What the task requires
Starting at the line that contains "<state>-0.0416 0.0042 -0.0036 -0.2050" and ending at the line that contains "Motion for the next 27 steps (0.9", the lines below are to be given again exactly, with nothing added.

Excerpted data

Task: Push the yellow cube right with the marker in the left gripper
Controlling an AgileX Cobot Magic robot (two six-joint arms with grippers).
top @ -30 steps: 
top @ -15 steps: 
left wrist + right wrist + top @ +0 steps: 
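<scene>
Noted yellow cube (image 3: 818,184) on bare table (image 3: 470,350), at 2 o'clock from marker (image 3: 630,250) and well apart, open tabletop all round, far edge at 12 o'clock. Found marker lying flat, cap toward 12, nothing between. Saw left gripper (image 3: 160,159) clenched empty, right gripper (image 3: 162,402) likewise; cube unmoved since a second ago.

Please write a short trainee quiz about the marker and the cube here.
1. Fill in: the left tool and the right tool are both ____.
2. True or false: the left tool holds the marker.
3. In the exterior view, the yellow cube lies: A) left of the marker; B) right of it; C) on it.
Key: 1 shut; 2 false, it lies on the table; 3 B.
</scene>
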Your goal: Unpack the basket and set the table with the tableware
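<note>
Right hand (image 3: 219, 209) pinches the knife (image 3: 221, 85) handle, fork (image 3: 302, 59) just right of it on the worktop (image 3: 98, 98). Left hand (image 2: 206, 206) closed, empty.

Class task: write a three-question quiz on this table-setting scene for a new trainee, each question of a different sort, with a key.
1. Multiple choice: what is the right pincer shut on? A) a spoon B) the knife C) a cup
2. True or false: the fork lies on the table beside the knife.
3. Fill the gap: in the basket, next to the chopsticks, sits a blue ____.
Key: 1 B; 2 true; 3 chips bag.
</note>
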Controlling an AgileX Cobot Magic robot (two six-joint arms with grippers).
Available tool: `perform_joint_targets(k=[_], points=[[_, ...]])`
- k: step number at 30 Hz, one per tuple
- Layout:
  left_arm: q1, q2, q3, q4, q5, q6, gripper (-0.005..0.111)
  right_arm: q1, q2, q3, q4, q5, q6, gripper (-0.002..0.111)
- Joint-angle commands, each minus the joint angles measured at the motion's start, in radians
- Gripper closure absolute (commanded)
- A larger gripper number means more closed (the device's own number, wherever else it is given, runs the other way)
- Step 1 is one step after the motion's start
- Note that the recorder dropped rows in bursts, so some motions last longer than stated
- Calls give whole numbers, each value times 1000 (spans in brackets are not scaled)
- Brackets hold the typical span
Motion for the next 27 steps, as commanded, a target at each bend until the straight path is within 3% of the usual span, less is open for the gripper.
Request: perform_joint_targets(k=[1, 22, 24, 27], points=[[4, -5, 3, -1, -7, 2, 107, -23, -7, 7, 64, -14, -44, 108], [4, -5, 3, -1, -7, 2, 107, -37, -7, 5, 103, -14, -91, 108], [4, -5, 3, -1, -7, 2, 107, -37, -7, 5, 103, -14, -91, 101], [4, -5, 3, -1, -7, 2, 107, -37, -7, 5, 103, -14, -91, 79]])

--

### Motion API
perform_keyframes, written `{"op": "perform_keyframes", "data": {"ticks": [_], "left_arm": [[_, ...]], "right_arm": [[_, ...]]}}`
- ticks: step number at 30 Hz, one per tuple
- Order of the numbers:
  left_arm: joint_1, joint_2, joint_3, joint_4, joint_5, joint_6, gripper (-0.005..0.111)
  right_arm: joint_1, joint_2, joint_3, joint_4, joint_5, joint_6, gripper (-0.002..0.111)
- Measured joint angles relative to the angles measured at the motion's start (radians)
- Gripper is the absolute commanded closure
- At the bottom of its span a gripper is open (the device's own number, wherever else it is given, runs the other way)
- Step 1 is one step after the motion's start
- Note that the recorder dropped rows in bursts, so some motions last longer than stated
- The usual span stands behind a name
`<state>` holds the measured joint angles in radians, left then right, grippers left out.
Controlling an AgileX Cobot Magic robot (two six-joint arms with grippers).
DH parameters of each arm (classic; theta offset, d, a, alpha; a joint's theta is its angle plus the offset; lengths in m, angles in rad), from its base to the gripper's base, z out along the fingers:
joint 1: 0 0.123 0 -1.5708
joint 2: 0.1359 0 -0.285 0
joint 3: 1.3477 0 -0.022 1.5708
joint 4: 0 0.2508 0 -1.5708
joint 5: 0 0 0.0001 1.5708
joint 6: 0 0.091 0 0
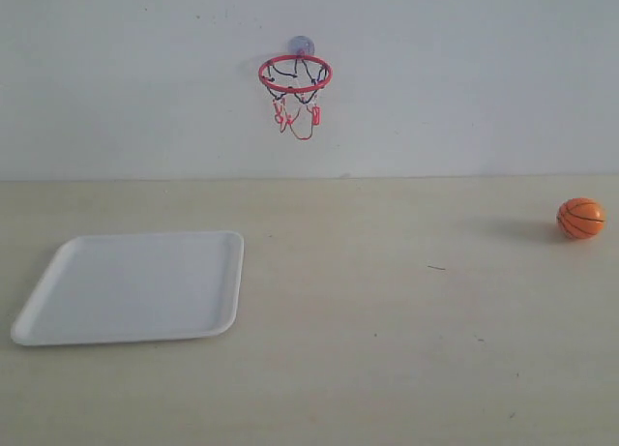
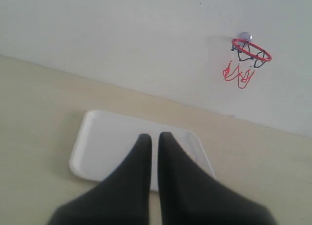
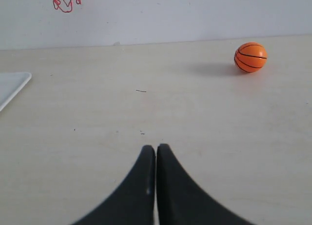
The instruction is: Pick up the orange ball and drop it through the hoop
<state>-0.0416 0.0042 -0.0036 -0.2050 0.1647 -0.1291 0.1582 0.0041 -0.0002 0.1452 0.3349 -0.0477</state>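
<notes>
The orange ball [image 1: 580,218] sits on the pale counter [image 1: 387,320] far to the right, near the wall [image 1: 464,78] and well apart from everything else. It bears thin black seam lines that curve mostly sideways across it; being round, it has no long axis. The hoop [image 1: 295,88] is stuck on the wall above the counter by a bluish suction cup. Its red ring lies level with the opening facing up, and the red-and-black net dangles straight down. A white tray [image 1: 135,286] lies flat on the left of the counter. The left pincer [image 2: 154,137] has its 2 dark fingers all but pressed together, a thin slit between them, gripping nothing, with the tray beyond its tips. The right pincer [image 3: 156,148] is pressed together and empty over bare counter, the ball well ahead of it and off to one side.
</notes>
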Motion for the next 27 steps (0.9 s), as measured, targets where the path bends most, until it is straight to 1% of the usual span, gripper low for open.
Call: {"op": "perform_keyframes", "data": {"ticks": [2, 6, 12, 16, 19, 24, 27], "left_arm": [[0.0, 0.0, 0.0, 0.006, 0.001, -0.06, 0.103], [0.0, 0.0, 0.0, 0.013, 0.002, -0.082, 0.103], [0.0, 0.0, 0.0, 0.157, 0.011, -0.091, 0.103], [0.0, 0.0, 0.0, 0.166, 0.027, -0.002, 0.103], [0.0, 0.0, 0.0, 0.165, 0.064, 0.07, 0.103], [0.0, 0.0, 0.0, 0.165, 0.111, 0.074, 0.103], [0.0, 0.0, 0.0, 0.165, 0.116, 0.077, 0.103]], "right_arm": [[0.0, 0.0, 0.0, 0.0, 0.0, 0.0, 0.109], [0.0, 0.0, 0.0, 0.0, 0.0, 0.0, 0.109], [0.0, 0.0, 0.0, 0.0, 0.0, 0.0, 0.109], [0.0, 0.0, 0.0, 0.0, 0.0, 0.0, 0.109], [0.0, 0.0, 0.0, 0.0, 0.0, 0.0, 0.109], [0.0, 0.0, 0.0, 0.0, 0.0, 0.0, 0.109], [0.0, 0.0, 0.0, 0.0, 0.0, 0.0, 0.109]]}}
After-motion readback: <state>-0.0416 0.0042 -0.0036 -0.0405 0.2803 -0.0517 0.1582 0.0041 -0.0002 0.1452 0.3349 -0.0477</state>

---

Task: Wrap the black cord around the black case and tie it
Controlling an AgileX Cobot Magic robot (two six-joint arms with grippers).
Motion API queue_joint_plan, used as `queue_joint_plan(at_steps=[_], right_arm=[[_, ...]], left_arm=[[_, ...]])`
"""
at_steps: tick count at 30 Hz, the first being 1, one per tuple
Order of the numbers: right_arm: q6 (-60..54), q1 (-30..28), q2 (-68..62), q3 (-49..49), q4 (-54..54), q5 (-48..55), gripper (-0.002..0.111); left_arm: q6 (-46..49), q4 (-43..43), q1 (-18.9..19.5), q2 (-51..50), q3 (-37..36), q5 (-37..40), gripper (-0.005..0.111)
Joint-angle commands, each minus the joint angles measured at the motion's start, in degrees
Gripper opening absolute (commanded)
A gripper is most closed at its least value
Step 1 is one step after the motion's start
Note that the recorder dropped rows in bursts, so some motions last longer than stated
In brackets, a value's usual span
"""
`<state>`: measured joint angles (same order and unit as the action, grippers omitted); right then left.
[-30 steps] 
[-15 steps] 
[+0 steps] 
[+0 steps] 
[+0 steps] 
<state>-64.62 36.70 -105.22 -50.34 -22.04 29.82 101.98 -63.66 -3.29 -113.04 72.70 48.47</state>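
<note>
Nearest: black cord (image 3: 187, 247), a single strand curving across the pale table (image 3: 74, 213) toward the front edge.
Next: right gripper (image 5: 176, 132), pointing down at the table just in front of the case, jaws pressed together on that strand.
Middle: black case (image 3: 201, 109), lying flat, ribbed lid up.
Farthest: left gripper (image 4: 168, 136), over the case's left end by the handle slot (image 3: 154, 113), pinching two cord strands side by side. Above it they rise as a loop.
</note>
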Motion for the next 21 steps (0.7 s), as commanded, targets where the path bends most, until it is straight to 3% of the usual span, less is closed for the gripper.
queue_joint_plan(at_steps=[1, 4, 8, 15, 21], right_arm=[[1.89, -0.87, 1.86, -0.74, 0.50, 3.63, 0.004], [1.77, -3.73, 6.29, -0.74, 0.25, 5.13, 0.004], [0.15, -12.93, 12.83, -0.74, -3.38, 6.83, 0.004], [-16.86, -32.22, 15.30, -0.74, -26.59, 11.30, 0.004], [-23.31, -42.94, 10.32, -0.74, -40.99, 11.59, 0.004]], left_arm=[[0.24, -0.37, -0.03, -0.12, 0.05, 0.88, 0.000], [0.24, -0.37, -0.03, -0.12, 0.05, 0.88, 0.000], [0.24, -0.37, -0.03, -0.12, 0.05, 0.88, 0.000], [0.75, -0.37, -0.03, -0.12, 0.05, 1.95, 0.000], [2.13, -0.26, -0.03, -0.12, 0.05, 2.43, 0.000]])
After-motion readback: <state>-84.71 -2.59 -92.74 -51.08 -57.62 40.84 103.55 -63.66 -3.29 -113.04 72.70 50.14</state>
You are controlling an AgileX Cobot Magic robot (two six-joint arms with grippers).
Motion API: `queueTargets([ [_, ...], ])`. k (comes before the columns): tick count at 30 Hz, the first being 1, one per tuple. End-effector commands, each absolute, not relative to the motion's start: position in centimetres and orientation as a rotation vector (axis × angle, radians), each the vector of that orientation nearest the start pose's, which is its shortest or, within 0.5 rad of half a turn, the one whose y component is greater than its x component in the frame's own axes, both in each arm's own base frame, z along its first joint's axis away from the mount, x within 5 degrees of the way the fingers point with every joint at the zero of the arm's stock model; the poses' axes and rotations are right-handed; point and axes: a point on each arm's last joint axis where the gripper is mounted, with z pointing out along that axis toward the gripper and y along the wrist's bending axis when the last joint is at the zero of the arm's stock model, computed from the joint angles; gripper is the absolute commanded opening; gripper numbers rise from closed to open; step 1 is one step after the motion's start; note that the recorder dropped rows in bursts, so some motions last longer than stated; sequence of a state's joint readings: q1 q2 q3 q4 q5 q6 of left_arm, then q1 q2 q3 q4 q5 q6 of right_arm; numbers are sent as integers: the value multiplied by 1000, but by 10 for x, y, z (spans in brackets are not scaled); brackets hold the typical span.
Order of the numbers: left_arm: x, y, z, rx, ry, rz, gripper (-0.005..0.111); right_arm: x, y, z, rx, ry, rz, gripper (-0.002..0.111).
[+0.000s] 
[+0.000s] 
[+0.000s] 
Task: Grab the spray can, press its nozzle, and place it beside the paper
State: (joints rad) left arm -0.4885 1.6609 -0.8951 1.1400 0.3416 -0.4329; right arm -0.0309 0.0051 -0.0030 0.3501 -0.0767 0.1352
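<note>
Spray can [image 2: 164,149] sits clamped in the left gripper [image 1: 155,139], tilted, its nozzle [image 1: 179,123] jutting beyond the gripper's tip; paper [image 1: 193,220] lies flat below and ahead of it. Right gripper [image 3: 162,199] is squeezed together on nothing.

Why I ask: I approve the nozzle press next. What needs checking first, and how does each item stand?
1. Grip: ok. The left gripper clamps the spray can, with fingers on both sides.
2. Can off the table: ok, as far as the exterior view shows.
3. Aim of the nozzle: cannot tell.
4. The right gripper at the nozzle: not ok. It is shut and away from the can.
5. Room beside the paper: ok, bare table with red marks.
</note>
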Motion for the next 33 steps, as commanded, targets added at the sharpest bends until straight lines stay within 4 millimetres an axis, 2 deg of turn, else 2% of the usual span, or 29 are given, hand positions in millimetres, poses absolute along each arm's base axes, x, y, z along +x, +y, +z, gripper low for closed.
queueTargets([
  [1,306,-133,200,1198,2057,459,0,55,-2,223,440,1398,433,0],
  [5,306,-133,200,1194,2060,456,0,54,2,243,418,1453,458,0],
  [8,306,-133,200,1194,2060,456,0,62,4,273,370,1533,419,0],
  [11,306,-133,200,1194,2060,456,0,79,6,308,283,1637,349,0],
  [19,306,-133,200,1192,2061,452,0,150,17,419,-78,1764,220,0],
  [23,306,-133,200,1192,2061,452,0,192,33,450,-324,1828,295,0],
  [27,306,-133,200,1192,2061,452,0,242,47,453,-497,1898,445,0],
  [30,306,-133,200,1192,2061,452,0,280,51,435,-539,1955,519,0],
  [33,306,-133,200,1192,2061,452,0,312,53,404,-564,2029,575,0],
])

Answer to this problem
<state>-0.0416 0.0042 -0.0036 -0.2050 0.1647 -0.1291 0.1582 0.0041 -0.0002 0.1452 0.3349 -0.0477</state>
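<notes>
The orange ball [image 1: 580,218] sits on the pale counter [image 1: 387,320] far to the right, near the wall [image 1: 464,78] and well apart from everything else. It bears thin black seam lines that curve mostly sideways across it; being round, it has no long axis. The hoop [image 1: 295,88] is stuck on the wall above the counter by a bluish suction cup. Its red ring lies level with the opening facing up, and the red-and-black net dangles straight down. A white tray [image 1: 135,286] lies flat on the left of the counter. The left pincer [image 2: 154,137] has its 2 dark fingers all but pressed together, a thin slit between them, gripping nothing, with the tray beyond its tips. The right pincer [image 3: 156,148] is pressed together and empty over bare counter, the ball well ahead of it and off to one side.
</notes>
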Motion for the next 27 steps (0.9 s), as measured, targets where the path bends most, until it is straight to 1% of the usual span, gripper low for open.

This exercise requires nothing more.